В отличие от контрразведки прочие ведомства заслужили похвалу за свои действия по борьбе с организованной преступностью. Директор ФСБ понимал, что коллеги из других ведомств просто переиграли его сотрудников.

А вечером этого же дня в личном кабинете скоропостижно скончался руководитель службы безопасности банка «Армада» Николай Александрович Фомичев. Врачи констатировали обширный инфаркт миокарда. Похороны, назначенные через три дня, обещали быть весьма пышными. Руководство банка выделило крупную сумму семье покойного, и родственники Фомичева даже не думали просить о назначении повторной экспертизы о причинах смерти. Все знали, что у бывшего генерала госбезопасности было больное сердце.

Только поздно вечером Кудлин добрался к директору института, где работала Марина. Его интересовало, кто рекомендовал Чернышеву на работу в этот институт. Директор вспомнил, что ему звонили из другого института. На следующий день Кудлин появился и там. Он был неутомим в своем расследовании. Шел как ищейка по следу. В отличие от Фомичева, который проводил проверку формально, не анализируя детали, Кудлин начал по крупицам собирать их. Выяснилось, что Чернышева работала на новом месте совсем не тот срок, который указала в анкете. В другом институте, который был расформирован, ее почти никто не помнил. И наконец, в доме, где поселилась Чернышева, Кудлин нашел старика-водопроводчика, который помнил всех соседей.
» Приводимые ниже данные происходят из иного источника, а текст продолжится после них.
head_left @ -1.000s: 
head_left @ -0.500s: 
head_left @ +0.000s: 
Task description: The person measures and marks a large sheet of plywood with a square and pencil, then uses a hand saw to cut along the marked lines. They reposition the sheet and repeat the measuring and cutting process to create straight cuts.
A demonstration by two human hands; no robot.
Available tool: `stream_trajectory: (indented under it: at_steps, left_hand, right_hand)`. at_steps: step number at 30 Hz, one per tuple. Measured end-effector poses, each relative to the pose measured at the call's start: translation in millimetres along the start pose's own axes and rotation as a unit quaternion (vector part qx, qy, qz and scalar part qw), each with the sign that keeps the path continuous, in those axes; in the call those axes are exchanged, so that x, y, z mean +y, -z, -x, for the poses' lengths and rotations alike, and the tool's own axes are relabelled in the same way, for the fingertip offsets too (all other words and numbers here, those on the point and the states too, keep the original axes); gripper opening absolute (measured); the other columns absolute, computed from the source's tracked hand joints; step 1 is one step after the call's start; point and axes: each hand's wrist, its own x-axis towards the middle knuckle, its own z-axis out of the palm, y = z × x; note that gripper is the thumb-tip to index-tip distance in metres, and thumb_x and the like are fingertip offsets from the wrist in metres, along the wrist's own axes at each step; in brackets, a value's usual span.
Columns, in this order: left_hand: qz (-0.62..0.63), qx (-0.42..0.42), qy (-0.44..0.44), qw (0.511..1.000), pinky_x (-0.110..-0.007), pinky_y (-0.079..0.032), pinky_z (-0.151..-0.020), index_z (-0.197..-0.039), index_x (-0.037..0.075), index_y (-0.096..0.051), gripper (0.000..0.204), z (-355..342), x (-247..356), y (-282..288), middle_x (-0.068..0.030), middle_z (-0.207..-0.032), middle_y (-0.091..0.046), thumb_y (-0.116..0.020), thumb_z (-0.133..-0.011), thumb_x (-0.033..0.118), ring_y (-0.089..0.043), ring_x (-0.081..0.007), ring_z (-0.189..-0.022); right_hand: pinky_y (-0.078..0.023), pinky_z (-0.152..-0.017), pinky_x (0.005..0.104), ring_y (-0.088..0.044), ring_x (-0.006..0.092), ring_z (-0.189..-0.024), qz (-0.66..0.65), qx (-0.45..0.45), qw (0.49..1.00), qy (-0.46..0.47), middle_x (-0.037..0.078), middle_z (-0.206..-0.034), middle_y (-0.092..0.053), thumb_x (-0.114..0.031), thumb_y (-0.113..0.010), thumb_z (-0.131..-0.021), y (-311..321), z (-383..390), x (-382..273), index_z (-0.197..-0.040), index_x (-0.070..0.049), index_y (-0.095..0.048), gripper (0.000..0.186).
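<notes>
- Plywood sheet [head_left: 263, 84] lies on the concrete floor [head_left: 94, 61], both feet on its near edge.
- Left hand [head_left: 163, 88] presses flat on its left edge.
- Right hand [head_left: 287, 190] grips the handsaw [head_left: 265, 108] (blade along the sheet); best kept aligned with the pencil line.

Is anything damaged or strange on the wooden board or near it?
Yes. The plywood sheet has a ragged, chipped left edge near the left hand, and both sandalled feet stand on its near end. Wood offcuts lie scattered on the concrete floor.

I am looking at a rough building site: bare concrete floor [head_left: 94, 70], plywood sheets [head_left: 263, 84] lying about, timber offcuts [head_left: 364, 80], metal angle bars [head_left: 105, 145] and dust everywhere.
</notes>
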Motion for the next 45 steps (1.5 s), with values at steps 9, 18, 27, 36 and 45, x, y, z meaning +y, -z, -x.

Он точно знал, что два года назад Чернышева еще не жила в этом доме.

Однако всех этих фактов было явно недостаточно. И тогда Кудлин решил рискнуть. Он отправил в ГИБДД своего человека, предложив заплатить неслыханную сумму денег за информацию о владельце машины «Жигули», принадлежавшей Марине Владимировне Чернышевой. В ГИБДД подтвердили, что автомобиль принадлежал Чернышевой и был оформлен на ее имя, но кто-то вспомнил, что было указание руководителя отдела оформить машину задним числом, приписав лишние два года.

И тогда вечером в управление приехал сам Кудлин. Войдя в кабинет начальника отдела, он предложил тому неслыханную взятку — сто тысяч долларов. Начальник отдела колебался. Тогда Кудлин предложил двести. Офицер долго мялся и наконец сдался. Ему было стыдно сообщать сведения Кудлину, но двести тысяч долларов, которые тот привез, были слишком большой суммой — его совесть рухнула под тяжестью огромных денег. Он даже не подумал о судьбе человека, которого сдавал таким бесчестным образом.

Вечером следующего дня ликующий Кудлин позвонил Рашковскому и сообщил подробности. Рашковский выслушал молча и так же молча положил трубку. В этот вечер он уехал с работы, не попрощавшись с Мариной. А потом наступил следующий — последний день.